César Covo (1912-2015)

June 11, 2015
By
Photo Jorge Amat.

Photo Jorge Amat.

The last known International Brigade veteran in France, César Covo, died in March in Rennes, France, just a few weeks from his 103rd birthday. His death marks the silent turning of a historic page as he was most certainly the last surviving IB veteran of the battle of Madrid.

Born in Sofia, Bulgaria in 1912, his family immigrated to France in 1930. An active member of the French Communist party, he headed to Spain in October 1936 and joined the Balkan company of the Thaelmann battalion of the XII IB, participating in the defense of Madrid in November 1936, as well as other battles around the capital.

Of Sephardic origin, upon arriving in Spain he spoke Ladino, French, Bulgarian and a bit of Russian. Ladino is the language that many Sephardic Jewish families retained after their expulsion from Spain in 1492, in the same manner that Yiddish is the traditional household language in many Jewish families of Central European origin. To the Madrileños of 1936 Ladino sounded archaic, but Covo immediately took to contemporary Spanish. In January 1937 while attending a training course for cadres, he was noticed for his linguistic abilities and military knowledge, having completed his service in France prior to departing to Spain. The Russian advisor who had led the training course transferred Covo with him to the 1st Mobile Brigade of the 46th Division, under the command of Valetín González, El Campesino. Seriously wounded during the battle of Guadalajara in March 1937, Covo spent the next year and a half in Spanish and IB hospitals including, the Hotel Palace in Madrid, Murcia and Mataró.
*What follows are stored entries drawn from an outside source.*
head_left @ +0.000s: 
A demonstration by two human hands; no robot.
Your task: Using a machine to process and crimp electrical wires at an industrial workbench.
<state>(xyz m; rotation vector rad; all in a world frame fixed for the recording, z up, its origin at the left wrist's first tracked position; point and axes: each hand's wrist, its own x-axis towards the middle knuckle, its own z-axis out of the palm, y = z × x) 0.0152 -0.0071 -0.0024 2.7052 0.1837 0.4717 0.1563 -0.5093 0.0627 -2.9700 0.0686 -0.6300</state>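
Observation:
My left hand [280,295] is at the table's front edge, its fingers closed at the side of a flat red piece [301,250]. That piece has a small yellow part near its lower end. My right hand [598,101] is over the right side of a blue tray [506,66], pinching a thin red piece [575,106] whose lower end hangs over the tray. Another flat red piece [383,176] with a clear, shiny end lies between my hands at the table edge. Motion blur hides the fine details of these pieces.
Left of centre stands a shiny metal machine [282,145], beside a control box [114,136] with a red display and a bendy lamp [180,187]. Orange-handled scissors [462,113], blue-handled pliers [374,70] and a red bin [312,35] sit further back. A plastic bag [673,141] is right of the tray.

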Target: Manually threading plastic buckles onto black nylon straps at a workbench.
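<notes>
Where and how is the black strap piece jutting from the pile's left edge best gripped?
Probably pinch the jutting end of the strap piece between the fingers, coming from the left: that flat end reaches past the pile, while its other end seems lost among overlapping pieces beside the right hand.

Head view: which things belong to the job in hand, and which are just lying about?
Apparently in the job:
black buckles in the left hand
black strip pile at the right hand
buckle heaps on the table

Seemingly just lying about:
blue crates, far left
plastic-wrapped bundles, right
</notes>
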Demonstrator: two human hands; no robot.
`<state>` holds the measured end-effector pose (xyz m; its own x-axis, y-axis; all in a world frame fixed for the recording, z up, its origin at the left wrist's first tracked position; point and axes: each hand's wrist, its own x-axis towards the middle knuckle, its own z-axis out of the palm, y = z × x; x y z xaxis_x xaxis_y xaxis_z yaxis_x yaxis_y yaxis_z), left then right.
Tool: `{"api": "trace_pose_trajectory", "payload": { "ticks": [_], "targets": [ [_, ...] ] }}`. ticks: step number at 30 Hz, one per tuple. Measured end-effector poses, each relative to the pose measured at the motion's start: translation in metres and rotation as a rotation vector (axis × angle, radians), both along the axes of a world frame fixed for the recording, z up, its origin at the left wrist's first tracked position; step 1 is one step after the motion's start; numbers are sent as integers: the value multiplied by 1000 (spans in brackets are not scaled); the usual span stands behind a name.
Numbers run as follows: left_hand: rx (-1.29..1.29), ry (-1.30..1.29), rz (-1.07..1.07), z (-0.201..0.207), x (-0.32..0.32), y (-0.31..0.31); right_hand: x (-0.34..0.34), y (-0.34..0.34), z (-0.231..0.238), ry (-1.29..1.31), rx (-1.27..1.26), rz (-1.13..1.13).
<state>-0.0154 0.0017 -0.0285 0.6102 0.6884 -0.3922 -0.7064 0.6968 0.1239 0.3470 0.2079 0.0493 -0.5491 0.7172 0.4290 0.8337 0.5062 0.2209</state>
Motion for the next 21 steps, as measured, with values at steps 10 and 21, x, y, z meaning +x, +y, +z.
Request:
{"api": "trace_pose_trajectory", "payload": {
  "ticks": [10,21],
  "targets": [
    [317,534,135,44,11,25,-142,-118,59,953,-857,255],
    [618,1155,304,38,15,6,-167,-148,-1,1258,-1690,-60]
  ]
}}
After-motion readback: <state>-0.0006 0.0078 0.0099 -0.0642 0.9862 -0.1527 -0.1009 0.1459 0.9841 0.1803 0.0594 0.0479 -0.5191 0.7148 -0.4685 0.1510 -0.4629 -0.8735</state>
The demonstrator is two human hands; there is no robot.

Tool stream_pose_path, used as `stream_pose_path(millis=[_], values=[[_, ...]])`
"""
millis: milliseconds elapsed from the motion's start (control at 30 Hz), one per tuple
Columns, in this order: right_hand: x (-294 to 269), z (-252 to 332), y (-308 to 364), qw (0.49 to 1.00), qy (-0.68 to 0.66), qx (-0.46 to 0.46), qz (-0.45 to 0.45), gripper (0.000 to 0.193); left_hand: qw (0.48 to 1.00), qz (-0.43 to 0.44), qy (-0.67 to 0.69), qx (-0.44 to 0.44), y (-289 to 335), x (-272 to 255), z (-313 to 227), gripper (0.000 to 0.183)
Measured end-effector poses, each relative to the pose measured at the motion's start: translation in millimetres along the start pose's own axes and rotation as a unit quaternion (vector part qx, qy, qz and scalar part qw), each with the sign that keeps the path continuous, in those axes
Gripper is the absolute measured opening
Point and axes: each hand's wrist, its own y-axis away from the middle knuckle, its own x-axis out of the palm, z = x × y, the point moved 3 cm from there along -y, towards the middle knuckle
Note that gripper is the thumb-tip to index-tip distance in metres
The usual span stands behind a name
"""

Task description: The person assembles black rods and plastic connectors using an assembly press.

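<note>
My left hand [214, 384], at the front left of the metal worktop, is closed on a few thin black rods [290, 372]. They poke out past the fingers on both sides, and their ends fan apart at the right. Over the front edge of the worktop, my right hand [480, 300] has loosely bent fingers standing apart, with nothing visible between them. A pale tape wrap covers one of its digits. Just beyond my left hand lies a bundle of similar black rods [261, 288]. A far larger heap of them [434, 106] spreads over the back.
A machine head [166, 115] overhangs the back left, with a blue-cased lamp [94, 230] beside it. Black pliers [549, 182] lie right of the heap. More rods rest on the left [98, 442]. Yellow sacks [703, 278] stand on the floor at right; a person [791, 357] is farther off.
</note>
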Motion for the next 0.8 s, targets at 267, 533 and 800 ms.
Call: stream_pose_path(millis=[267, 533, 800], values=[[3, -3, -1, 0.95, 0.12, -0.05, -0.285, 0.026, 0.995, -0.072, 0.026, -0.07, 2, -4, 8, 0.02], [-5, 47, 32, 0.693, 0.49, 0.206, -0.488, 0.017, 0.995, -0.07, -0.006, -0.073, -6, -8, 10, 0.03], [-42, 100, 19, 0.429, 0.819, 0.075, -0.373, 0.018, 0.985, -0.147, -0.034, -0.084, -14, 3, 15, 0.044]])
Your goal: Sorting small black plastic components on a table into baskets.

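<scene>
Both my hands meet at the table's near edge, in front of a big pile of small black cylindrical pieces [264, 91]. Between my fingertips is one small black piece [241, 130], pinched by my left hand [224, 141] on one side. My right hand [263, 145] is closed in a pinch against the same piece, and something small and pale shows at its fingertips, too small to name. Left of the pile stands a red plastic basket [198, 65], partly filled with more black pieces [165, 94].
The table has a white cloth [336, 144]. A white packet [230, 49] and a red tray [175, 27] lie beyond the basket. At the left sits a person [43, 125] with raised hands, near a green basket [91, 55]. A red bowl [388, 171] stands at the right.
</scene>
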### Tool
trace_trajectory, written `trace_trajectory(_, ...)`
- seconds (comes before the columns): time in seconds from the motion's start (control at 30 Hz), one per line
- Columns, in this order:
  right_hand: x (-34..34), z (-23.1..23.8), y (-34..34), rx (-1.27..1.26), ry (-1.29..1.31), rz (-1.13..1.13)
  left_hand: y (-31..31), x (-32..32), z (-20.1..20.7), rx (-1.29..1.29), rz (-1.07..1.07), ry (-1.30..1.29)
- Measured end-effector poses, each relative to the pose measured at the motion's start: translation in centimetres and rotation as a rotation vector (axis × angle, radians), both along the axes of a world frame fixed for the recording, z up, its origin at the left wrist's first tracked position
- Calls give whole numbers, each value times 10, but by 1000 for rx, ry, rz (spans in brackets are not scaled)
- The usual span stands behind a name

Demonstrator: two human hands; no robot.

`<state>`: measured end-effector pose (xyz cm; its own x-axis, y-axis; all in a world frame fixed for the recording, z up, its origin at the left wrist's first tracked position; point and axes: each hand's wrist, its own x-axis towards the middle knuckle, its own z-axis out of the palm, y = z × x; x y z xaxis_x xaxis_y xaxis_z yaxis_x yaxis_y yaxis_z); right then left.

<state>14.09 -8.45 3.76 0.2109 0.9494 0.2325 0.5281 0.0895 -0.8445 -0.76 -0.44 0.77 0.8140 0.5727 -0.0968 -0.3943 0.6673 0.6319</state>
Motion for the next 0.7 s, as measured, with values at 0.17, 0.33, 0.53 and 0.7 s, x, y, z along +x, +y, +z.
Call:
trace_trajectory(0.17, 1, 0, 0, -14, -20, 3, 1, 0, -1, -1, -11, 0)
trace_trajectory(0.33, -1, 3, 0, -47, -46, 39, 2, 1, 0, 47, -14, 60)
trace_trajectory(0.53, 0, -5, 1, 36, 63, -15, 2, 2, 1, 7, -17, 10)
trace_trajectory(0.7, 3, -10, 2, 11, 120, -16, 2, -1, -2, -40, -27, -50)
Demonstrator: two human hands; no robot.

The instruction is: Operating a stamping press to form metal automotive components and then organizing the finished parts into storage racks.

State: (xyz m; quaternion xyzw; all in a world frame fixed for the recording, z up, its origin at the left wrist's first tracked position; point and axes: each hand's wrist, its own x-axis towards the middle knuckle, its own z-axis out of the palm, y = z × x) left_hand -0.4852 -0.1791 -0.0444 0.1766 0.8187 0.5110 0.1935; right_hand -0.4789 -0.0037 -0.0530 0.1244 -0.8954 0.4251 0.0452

Repatriated in late 1938, a year later he was again called up for service in the French army despite his debilitating limp. An angry army officer countermanded the doctor’s decision at the induction center stating: “If you could fight for Spain, you can fight for France.” Managing to escape capture following the debacle of 1940, he later joined the FTP MOI (Franc Tireur Partisan Main d’Oeuvre Immigrée) branch of the French Underground where he turned to his printing trade and worked in the static yet fundamental role as a forger of official papers and documents. On the morning of August 25, 1944, having heard of the approach of the Allies, he found his way from the working class suburb of Saint Ouen, on the outskirts of Paris, to the rue de Rivoli in the center of Paris. There, he had the uncanny luck to once again hear Spanish. In an interview, he recalled witnessing the attack on the Hotel Meurice, headquarters of the German commandant of Greater Paris, General Von Choltitz, where from under the arcades he distinctly perceived the Spanish Republicans of the Leclerc Division calling to each other during the assault.

He published a memoir of his time in Spain, La Guerre, camarade! in 2005 (Biarritz: Atlantica). His experience was indeed extraordinary in several ways, and not only the fact that he participated in and survived one of the epic moments of the International Brigades in the early fight for Madrid. His text is a vivid and candid account of the day to day life of the early brigades, with all their enthusiasm, comradeship, victories large and small, as well as difficulties, sacrifices and dysfunctions. Remarkably, he was a witness to the death of Hans Beimler on the Madrid front. Covo was friends with another remarkable member of the early brigades, Theodule Rol, the courageous French medic who eventually rose to the rank of infantry captain in the XIV Brigade and was killed during the Ebro offensive of 1938. The XIV Brigade political commissar, Henri Tanguy would later adopt the nom de guerre, “colonel Rol” while commanding the French Underground of Paris in 1944 as a tribute to their fallen comrade.

American and British readers of Covo’s memoir can appreciate his glowing description of Dr. Hart who took over the direction of the IB hospital in Murcia while Cesar was a patient. In Mataró in 1938 he came in contact with American medical staff for the first time. He depicts them as closely knit, devoted and very efficient. Accustomed to the no-nonsense treatment by Bulgarian and Yugoslav nurses, it seems that Covo and his comrades were disconcerted by the friendly and carefree attitude of the Americans. They were completely flabbergasted to see the same competent American nurses play extravagant roles with conviction and spontaneity in a show put on by a group of patients.

After World War II, Covo worked in the Bulgarian Embassy of Paris, before breaking with the party in 1952 and returning to his trade as a printer. He is survived by three daughters as well as several nieces and nephews. A second volume of his memoirs was published in 2010 : Guerre à la guerre: Parcours engagé dans l’Europe du XXe siècle. (Biarritz: Atlantica).